Für die Einrichtung benötigen Sie zunächst einen Zugang zum Deutsche-Bank-Online-Banking und einen Aktivierungsbrief oder eine andere von der Bank bereitgestellte Aktivierungsmöglichkeit. Nach der Installation führen Sie die angezeigten Schritte aus und scannen die Aktivierungsgrafik. Anschließend legen Sie meist eine persönliche App-PIN fest und aktivieren gegebenenfalls die biometrische Anmeldung. Folgen Sie ausschließlich den offiziellen Anweisungen der Deutschen Bank und geben Sie Aktivierungsdaten niemals an andere Personen weiter.
Ist Deutsche Bank photoTAN sicher und welche Daten werden geschützt?
Die App dient dazu, Freigaben sicherer zu bestätigen, weil der Auftrag nicht allein durch Benutzername und Passwort ausgeführt wird. Vor der Bestätigung können wichtige Angaben wie Empfänger, Betrag oder andere Transaktionsdetails angezeigt und kontrolliert werden. Dennoch hängt die Sicherheit auch von Ihrem eigenen Verhalten ab. Prüfen Sie jede Meldung sorgfältig, installieren Sie die App nur aus offiziellen Stores und geben Sie PINs, Aktivierungscodes oder Freigaben niemals telefonisch oder per Nachricht weiter.
Was kann ich tun, wenn photoTAN nicht funktioniert oder die Grafik nicht erkannt wird?

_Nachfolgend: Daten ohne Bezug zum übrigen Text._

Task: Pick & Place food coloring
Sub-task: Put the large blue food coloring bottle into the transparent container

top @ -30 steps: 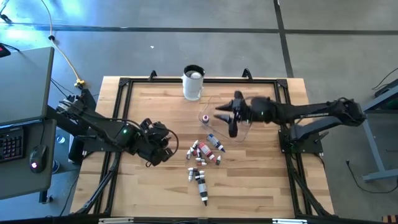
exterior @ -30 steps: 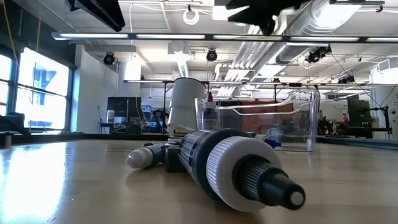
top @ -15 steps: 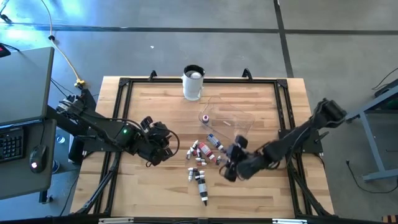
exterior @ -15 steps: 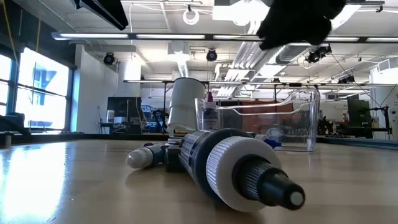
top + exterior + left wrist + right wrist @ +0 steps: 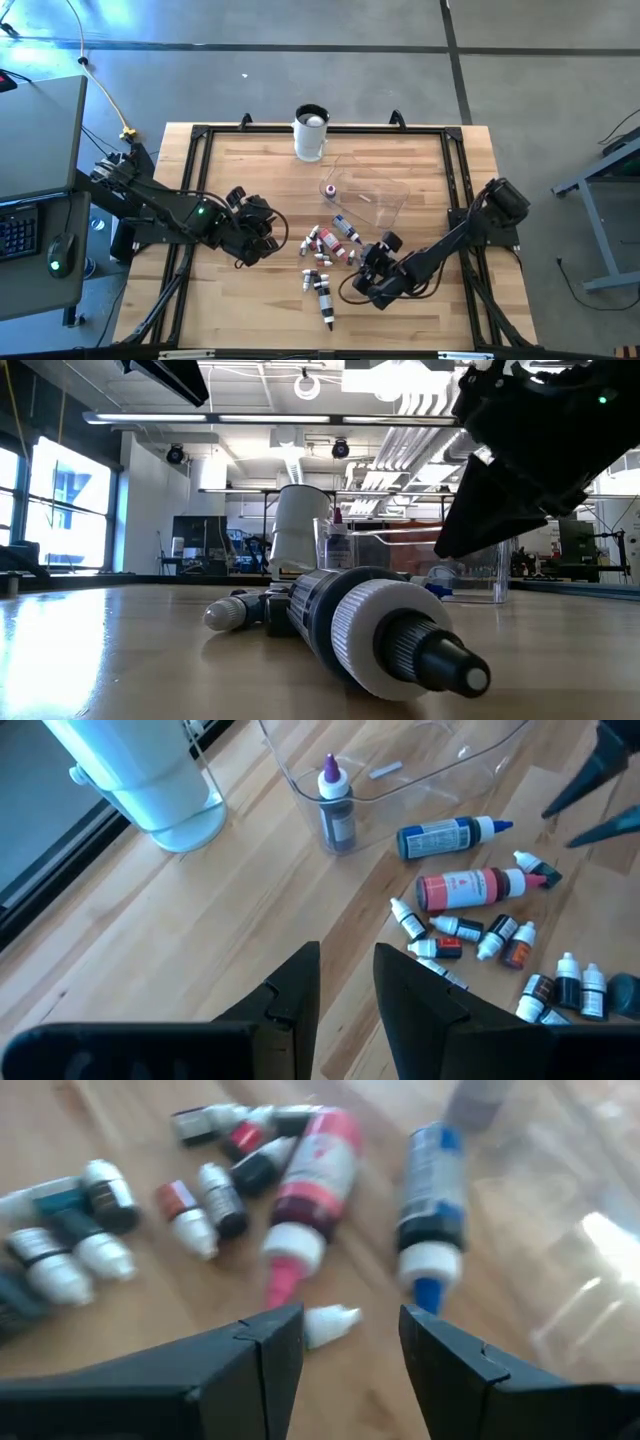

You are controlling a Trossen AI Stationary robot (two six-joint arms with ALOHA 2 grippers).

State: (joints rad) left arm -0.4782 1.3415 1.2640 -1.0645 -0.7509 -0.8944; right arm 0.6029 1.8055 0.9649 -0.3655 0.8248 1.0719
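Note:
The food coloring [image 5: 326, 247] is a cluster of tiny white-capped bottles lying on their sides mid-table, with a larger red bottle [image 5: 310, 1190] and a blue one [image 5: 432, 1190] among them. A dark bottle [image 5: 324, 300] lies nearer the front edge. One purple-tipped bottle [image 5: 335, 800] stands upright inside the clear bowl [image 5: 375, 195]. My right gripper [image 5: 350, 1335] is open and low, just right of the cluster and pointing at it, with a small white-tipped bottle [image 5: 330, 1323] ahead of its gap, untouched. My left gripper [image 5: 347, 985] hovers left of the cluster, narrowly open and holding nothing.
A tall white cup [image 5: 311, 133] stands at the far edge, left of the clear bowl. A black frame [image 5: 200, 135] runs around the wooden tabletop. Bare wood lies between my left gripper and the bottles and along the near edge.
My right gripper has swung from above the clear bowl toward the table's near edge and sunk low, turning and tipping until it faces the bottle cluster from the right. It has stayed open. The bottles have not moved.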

Wenn die Grafik nicht erkannt wird, sollten Sie zunächst die Kamera des Smartphones reinigen, für ausreichende Beleuchtung sorgen und die Grafik vollständig auf dem Bildschirm anzeigen. Auch eine stabile Internetverbindung, eine aktuelle App-Version und ausreichend Akkuladung können wichtig sein. Starten Sie die App gegebenenfalls neu und versuchen Sie den Scan erneut. Bleibt das Problem bestehen, nutzen Sie die offiziellen Hilfeseiten oder wenden Sie sich direkt an den Deutsche-Bank-Kundenservice.
Was passiert mit photoTAN, wenn ich mein Smartphone verliere oder ein neues Gerät benutze?
Bei einem verlorenen oder gestohlenen Smartphone sollten Sie das Gerät möglichst schnell sperren lassen und den Zugang zum Online-Banking absichern. Die photoTAN-Aktivierung wird aus Sicherheitsgründen nicht automatisch auf ein neues Gerät übertragen. Für ein neues Smartphone ist normalerweise eine erneute Geräteaktivierung erforderlich, die nach den Vorgaben der Deutschen Bank durchgeführt wird. Entfernen Sie außerdem alte Geräte aus den hinterlegten Sicherheitsverfahren, sofern dies im Online-Banking möglich ist.